Despite steep increases in some construction material prices, economists are predicting a continued surge in nonresidential building.
While the U.S. Census Bureau’s latest construction spending report shows overall spending in April was down 0.1 percent from March, private nonresidential construction is up 10.8 percent in the first four months of this year compared to the same period last year. And there aren’t any signs yet of new residential construction slowing down, either.
“Among the major private nonresidential construction categories, manufacturing and multi-retail stand out, with year-to-date increases of 22 and 37 percent,” said Ken Simonson, chief executive of the Associated General Contractors of America. Also leading the category were hospital construction with 25-percent growth, lodging at 18 percent and office construction with 14 percent.

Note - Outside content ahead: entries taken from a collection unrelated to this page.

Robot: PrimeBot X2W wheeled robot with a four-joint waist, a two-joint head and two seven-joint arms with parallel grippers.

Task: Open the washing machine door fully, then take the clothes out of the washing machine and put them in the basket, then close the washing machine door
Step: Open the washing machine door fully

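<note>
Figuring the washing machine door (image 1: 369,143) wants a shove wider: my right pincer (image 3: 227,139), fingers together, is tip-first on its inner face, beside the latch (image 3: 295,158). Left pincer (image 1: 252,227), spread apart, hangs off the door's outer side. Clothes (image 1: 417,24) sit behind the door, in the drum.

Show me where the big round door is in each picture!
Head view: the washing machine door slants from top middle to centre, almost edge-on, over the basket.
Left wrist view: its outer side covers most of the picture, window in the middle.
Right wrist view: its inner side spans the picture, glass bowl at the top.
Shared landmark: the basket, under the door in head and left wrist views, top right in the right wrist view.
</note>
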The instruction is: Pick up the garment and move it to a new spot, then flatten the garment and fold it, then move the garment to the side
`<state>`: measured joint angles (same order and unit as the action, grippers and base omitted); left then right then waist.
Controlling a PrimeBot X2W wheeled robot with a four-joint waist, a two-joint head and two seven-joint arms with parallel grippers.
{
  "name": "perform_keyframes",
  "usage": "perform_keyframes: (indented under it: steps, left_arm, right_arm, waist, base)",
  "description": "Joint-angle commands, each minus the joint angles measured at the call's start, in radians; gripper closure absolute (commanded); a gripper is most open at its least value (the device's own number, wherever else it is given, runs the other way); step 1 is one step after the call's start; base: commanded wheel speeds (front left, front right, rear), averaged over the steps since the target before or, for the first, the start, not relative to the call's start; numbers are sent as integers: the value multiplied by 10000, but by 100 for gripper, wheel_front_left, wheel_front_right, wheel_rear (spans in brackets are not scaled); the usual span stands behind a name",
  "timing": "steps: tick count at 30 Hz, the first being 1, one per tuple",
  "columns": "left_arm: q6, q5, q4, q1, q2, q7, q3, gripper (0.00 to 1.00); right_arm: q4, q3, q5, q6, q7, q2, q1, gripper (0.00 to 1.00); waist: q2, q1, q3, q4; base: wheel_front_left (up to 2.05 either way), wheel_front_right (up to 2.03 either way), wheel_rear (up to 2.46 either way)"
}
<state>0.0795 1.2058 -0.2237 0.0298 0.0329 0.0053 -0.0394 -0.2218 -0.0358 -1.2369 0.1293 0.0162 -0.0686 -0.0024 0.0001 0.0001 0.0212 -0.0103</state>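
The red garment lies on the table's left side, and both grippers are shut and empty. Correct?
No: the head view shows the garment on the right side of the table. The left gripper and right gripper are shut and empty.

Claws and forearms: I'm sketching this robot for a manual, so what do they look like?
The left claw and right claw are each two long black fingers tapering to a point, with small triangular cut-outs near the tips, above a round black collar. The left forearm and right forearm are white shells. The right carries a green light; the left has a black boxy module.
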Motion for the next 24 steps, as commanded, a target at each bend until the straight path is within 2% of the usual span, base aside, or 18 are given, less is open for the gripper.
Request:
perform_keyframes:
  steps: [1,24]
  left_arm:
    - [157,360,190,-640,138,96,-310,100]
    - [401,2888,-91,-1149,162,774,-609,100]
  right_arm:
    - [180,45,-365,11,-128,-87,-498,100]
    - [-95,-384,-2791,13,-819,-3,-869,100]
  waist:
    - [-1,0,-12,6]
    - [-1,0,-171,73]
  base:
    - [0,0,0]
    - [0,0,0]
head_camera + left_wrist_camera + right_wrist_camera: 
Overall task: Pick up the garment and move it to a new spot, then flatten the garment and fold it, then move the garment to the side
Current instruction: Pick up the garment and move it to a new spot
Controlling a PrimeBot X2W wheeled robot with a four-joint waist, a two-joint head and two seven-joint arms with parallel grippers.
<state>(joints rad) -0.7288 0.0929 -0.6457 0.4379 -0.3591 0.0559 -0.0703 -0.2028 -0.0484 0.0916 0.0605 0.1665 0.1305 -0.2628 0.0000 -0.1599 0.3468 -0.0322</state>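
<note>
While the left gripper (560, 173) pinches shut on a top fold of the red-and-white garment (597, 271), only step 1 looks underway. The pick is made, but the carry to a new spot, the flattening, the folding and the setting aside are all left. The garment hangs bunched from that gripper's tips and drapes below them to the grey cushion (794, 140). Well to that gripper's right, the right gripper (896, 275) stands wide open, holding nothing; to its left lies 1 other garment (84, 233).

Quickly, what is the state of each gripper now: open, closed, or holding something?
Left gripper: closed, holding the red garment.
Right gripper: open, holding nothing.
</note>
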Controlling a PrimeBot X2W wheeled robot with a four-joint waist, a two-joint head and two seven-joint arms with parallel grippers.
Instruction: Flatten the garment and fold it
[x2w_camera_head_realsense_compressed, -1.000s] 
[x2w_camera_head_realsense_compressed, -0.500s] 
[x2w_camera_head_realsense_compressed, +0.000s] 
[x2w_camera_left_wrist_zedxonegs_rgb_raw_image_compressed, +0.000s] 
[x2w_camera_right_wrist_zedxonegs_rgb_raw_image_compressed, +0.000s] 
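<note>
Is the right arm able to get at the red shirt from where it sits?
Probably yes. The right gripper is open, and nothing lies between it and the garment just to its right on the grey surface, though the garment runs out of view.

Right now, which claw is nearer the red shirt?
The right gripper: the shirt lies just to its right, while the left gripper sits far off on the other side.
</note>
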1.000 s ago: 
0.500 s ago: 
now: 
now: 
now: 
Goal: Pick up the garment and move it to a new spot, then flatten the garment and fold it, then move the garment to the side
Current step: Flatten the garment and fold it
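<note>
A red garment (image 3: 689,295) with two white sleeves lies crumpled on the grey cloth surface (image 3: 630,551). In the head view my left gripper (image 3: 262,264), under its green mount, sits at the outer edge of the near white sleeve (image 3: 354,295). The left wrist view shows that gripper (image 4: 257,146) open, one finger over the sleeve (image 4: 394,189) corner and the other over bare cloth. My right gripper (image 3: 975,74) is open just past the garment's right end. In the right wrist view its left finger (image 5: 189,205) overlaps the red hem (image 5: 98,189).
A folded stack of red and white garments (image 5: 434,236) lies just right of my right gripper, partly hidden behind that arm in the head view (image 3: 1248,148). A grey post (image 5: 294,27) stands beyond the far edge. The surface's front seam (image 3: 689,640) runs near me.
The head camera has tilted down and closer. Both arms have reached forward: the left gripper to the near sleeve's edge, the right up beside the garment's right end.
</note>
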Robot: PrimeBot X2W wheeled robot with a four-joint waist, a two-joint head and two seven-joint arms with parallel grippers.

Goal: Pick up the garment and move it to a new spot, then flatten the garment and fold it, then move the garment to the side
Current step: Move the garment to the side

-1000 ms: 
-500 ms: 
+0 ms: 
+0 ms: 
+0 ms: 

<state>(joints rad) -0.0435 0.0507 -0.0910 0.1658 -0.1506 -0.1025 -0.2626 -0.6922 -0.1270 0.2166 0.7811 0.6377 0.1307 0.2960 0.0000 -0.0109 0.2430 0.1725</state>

Simonson said the year-to-date totals, which compare the first four months of 2006 with the same period in 2005, show the apparent decline in residential construction is limited to improvements, which dropped 10 percent. That doesn’t mean, however, that there’s a slowdown in new single-family or multi-family home building, which are up 13 percent and 19 percent, respectively.
Total construction spending in April was 8.5 percent higher than in April 2005. When the first four months of this year are compared to January through April of last year, public construction and private residential spending also gained 9.7 percent and 7.8 percent, respectively.
Simonson predicts the economy will keep boosting nonresidential construction, even though the cost of materials is increasing and causing some delays for building projects.